El gran objetivo de Boca en este semestre será llegar por segunda vez consecutiva a una final de Copa Libertadores, tras caer en el 2018 frente a River en Madrid, y el primer escollo a superar en los octavos de final será Atlético Paranaense, el 24 de julio en Brasil y el 31 en La Bombonera, y el entrenador Xeneize Gustavo Alfaro dijo que “tranquilamente” podría ser “un partido de semifinales”, aunque se quejó porque Boca llegará sin competencia oficial, a diferencia de su rival que volverá a la actividad dos semanas antes del primer cruce.

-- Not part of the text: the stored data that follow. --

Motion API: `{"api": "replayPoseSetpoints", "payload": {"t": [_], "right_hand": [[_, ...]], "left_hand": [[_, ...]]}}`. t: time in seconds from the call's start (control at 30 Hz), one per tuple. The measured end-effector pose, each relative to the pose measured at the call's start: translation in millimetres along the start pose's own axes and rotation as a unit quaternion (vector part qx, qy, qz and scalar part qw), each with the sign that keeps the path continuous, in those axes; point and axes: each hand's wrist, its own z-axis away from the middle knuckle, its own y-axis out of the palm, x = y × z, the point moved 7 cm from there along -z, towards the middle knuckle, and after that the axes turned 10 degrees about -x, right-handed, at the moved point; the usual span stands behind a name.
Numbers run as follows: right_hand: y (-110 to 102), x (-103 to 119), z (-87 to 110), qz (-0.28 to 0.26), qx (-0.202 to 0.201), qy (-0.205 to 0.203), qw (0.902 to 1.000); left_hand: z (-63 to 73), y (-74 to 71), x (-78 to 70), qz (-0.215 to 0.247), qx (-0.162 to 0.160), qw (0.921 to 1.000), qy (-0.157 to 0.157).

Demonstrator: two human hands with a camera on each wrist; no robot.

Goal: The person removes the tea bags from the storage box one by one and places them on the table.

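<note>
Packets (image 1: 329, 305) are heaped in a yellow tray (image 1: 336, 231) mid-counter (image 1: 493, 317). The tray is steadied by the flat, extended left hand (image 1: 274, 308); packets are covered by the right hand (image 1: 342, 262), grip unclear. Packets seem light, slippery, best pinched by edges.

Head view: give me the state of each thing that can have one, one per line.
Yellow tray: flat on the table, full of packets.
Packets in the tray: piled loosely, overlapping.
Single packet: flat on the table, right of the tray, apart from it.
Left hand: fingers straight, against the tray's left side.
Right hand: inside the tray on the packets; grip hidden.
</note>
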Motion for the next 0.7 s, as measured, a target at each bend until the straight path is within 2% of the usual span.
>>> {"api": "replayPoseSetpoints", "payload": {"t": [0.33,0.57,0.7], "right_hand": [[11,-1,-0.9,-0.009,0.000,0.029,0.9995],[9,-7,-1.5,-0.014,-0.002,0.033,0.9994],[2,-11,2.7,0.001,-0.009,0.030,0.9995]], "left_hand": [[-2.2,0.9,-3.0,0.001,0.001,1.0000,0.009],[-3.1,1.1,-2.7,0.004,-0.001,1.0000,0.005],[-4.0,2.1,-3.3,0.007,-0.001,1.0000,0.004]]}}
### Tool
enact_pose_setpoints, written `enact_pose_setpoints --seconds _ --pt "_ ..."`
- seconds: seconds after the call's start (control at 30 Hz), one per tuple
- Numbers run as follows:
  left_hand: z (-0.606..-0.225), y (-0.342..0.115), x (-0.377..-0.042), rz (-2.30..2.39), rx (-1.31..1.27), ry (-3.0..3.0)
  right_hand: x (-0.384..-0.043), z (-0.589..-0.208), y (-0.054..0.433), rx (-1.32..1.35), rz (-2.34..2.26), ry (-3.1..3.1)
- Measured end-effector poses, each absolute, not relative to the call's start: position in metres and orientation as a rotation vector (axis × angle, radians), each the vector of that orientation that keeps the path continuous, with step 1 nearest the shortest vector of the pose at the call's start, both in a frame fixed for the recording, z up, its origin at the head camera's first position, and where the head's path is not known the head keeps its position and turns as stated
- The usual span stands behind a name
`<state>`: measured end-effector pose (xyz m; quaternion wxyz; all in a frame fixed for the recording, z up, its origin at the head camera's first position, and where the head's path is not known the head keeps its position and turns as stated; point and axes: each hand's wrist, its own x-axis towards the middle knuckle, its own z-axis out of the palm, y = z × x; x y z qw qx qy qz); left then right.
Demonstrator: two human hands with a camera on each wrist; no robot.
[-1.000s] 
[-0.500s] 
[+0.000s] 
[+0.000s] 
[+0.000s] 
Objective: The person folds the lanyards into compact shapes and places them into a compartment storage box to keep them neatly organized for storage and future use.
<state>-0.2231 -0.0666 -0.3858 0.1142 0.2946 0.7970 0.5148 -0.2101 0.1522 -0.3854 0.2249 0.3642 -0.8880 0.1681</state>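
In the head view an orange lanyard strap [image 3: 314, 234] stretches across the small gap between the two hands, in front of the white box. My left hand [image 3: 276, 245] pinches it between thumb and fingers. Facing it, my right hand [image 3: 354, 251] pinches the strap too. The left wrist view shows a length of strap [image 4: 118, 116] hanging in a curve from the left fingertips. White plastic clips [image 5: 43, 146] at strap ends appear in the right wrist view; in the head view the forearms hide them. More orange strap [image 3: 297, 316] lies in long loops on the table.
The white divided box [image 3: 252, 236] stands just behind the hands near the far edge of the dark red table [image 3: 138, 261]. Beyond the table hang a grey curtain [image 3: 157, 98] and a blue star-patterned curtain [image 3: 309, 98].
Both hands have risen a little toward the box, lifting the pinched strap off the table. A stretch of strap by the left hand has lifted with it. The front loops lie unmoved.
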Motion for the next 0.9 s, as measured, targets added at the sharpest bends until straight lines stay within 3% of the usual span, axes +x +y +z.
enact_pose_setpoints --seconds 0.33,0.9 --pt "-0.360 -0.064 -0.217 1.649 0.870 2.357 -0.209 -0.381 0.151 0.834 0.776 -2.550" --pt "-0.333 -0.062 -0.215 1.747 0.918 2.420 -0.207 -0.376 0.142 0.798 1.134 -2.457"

Lechuga ponderó la llave que lo podrá clasificar entre los ocho mejores de la competencia y dijo lo que significa este certamen continental: “El desafío de la Libertadores es importante, al igual que todas las competencias que disputa el club. Nos toca un reinicio de competencia muy duro porque ya los hemos enfrentado y sabemos la complejidad de ese equipo. El Boca-Paranaense es tranquilamente un partido de semis de Copa“.

En referencia al duelo que se vendrá dentro de un mes, el técnico se refirió al calendario que desfavorece a todos los equipos argentinos por igual: “Cuando hablo de que tendrían que reformar algunas cosas es por esto. Nosotros llegamos sin competencia cuando Paranaense viene jugando seguido. Ellos van a llegar con un ritmo competitivo distinto a los que tienen los equipos de Argentina. Habría que reacomodar cronogramas pensando en eso”.

Además, destacó que la primera incorporación del equipo como Alexis MacAllister “se pudo integrar rápidamente” al plantel y “está a la par del resto”.

Más adelante admitió que no desespera ante la falta de refuerzos que no llegan al conjunto de La Ribera, más allá que Eduardo Salvio está a un paso de sumarse al plantel: “Son pocos los espacios que tenemos para trabajar y son estos. Hay que ver de qué manera se puede armar el libro de pases según las necesidades. También soy consciente de las realidades del mercado y estamos en desventaja con el mercado europeo, que cierra a finales de agosto, y nosotros a fines de julio ya estamos compitiendo”.

En diálogo con el Sitio Oficial, declaró cómo se desarrolla la integración dentro del equipo de los chicos que provienen de las inferiores: “Hay un trabajo paralelo con los chicos para que se vayan insertando, como pasó con Capaldo, Weigandt, Obando y Cortés. Los nuevos Juveniles ya son parte del grupo y en seis meses se puede hacer un ajuste para que hayamos ganado la presencia de jugadores de Inferiores en el plantel profesional“.